### Data for analysis:
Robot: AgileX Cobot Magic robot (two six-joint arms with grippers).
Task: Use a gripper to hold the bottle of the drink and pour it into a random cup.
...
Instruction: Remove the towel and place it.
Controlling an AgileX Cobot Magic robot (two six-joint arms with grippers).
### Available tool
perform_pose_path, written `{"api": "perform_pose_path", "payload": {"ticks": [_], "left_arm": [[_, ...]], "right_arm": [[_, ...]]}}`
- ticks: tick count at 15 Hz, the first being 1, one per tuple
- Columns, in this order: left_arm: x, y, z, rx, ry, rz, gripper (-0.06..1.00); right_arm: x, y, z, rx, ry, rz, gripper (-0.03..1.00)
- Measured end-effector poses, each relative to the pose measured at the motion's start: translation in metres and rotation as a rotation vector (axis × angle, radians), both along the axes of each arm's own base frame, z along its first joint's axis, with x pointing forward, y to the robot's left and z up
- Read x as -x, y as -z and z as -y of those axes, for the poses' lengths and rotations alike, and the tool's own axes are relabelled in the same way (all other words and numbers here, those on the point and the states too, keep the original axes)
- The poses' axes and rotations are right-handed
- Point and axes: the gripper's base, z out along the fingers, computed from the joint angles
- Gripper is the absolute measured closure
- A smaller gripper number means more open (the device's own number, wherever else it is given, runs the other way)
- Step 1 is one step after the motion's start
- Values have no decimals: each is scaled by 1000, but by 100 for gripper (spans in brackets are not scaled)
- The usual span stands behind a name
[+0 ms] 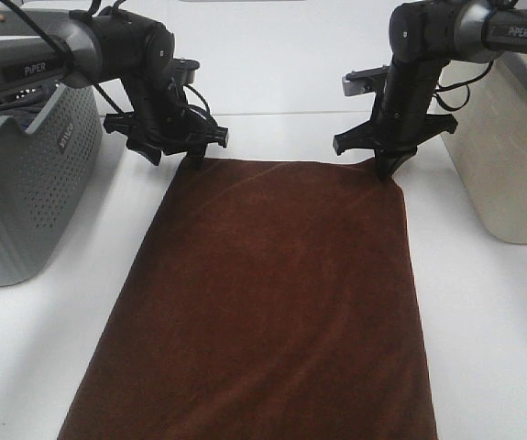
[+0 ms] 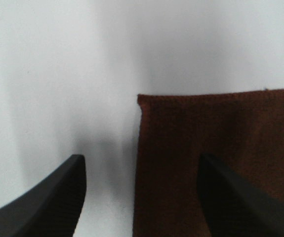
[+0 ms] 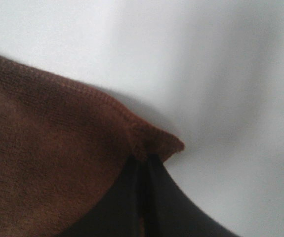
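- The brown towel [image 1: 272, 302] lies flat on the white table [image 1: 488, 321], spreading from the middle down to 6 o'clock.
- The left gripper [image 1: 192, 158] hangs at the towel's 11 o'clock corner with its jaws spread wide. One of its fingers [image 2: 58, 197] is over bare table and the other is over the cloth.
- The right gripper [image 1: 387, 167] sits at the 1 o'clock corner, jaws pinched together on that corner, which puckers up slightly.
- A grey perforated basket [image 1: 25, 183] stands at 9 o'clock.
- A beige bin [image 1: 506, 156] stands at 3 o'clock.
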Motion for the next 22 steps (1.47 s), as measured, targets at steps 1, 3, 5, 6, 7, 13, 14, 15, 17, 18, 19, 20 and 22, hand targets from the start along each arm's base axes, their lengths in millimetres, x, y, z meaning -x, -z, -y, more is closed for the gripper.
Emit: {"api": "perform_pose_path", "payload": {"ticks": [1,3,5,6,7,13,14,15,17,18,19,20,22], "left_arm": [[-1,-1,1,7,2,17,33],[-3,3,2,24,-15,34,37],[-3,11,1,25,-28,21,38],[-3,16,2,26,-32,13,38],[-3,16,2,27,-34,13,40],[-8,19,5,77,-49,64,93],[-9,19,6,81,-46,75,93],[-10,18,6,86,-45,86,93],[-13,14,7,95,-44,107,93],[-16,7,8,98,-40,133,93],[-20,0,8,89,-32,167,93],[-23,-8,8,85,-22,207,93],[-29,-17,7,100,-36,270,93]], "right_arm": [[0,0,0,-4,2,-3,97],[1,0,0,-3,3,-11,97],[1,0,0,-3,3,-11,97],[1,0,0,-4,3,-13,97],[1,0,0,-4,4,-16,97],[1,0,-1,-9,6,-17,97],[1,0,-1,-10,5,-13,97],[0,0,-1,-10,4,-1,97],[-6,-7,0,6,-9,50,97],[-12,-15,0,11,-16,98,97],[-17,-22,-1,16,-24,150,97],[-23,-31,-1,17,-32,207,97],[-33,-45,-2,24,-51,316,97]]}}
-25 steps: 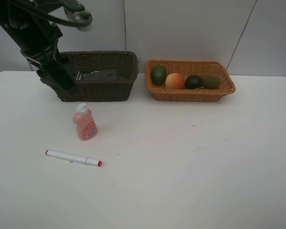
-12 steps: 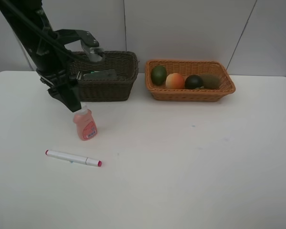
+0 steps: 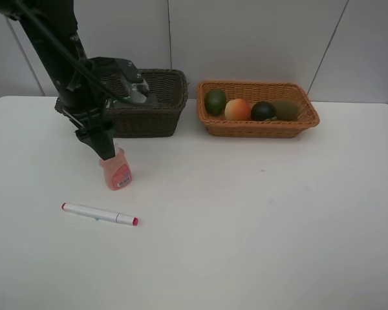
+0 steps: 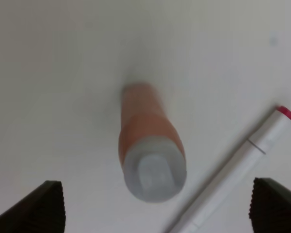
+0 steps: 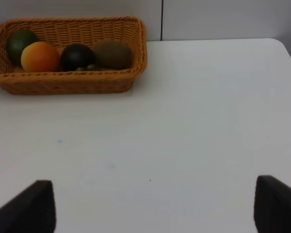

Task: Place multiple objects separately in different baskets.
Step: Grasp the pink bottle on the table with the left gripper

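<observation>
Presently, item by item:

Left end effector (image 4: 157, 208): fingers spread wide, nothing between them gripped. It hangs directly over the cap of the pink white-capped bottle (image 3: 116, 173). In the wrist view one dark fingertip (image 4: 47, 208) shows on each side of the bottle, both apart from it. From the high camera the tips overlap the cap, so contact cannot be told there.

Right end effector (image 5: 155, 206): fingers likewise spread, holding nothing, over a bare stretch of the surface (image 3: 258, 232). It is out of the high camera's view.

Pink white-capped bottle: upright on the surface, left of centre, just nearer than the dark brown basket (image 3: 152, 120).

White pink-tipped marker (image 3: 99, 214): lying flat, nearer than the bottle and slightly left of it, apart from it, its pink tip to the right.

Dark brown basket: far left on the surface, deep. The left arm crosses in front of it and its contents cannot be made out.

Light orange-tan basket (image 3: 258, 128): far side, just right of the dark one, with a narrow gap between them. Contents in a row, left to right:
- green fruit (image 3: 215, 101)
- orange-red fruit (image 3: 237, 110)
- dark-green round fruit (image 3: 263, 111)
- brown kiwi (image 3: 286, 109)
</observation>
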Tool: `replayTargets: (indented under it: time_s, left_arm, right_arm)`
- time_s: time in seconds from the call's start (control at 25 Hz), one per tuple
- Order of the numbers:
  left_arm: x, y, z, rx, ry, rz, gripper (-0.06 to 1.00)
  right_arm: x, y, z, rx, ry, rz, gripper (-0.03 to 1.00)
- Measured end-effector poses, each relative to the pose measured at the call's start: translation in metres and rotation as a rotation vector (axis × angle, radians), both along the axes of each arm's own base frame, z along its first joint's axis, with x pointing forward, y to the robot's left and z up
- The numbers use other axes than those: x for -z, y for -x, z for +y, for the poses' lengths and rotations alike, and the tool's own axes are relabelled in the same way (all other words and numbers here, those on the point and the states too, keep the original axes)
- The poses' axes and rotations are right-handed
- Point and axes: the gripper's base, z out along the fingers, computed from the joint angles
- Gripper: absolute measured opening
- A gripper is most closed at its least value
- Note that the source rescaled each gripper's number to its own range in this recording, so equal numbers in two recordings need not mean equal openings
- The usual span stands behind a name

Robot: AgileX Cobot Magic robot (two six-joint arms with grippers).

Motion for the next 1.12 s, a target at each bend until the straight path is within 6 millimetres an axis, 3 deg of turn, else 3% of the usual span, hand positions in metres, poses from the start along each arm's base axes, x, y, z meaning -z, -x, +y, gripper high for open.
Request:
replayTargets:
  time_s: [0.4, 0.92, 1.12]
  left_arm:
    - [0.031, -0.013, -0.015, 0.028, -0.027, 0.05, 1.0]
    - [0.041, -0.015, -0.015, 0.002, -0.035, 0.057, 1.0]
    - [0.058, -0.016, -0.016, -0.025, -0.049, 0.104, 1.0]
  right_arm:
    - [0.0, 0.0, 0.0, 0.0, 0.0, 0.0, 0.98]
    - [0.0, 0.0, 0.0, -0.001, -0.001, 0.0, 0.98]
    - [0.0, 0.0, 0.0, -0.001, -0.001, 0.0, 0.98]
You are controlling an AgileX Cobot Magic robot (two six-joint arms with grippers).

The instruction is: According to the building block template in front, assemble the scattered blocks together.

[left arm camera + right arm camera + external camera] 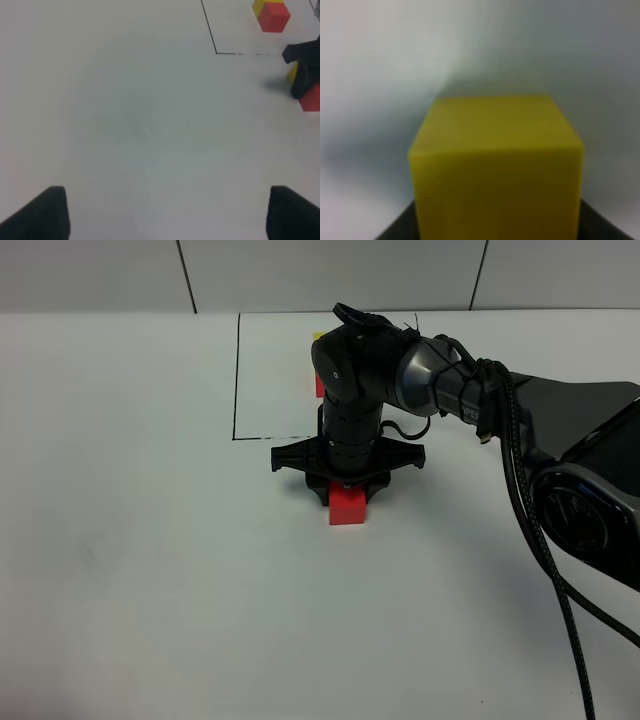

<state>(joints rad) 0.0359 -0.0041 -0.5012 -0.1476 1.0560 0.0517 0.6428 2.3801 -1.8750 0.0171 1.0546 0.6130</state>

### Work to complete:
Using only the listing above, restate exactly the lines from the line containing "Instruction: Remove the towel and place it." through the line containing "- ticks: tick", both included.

### Written response:
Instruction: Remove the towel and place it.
Controlling an AgileX Cobot Magic robot (two six-joint arms with grippers).
### Available tool
perform_pose_path, written `{"api": "perform_pose_path", "payload": {"ticks": [_], "left_arm": [[_, ...]], "right_arm": [[_, ...]]}}`
- ticks: tick count at 15 Hz, the first being 1, one per tuple

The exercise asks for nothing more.